By Kristin Blake, Esq.

Beginning January 2014, employers with 50 or more full-time or “full-time equivalent” employees (otherwise referred to as “applicable large employers”) will be subject to the Employer Shared Responsibility provisions of section 4980H of the Internal Revenue Code (added to the Code by the Patient Protection and Affordable Care Act (“PPACA”)).

Generally, an employer incurs liability (penalty) if the employer fails to provide either “affordable” health coverage, or health coverage of “minimum value” to one or more of its full-time employees (and their dependents) who have been certified as having received a premium tax credit or cost sharing reduction. So long as the coverage offered meets the affordability criteria of the Act and no full-time employee has received a premium tax credit, there is no liability.


How are “affordability” and “minimum value” measured under the PPACA?


The IRS issued guidelines on how to meet the “affordability” and “minimum value” criteria. (26 CFR Parts 1, 54, and 301 [REG-138006-12])

Under section 4980H(b), an applicable large employer member may be subject to an assessable payment if its offer of Minimum Essential Coverage (MEC) under an eligible employer-sponsored plan is unaffordable (within the meaning of section 36B(c)(2)(C)(i)) of the ACA) or does not provide minimum value (within the meaning of section 36B(c)(2)(C)(ii)).

Minimum Value

If the coverage offered by an applicable large employer fails to provide minimum value, an employee may be eligible to receive a premium tax credit. Under section 36B(c)(2)(C)(ii), a plan fails to provide minimum value if the plan’s share of the total allowed costs of benefits provided under the plan is less than 60% of those costs. Section 1302(d)(2)(C) of the PPACA sets forth the rules for calculating the percentage of total allowed costs of benefits provided under a group health plan or health insurance plan.

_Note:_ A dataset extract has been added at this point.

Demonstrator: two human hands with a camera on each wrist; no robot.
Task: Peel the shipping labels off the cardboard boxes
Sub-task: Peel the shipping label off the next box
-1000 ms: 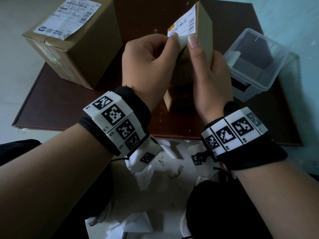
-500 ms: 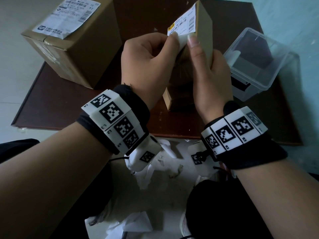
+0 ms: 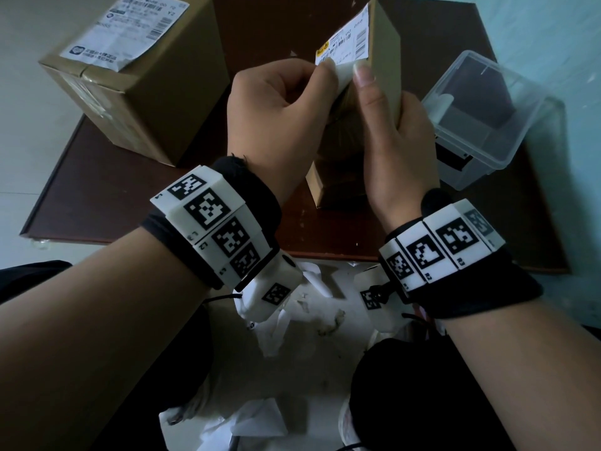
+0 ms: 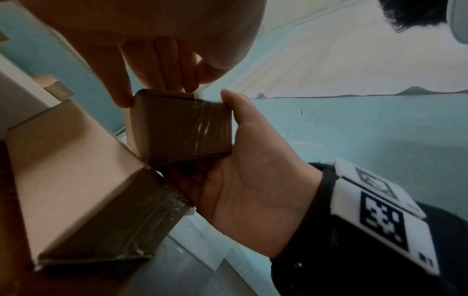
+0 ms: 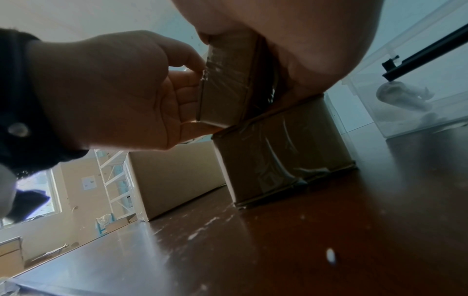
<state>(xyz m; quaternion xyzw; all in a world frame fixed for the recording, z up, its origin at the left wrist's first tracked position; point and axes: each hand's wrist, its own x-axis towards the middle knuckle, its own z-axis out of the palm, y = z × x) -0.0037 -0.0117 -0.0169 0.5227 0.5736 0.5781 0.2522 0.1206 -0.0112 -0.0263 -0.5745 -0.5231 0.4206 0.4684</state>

On November 26, 2012, the Department of Health and Human Services (HHS) issued proposed regulations providing guidance on methodologies for determining minimum value (77 FR 70644). A minimum value calculator will be made available by the IRS and the Department of Health and Human Services (HHS). Employers can input certain information about the plan, such as deductibles and co-pays, into the calculator and get a determination as to whether the plan provides minimum value by covering at least 60% of the total allowed cost of benefits that are expected to be incurred under the plan.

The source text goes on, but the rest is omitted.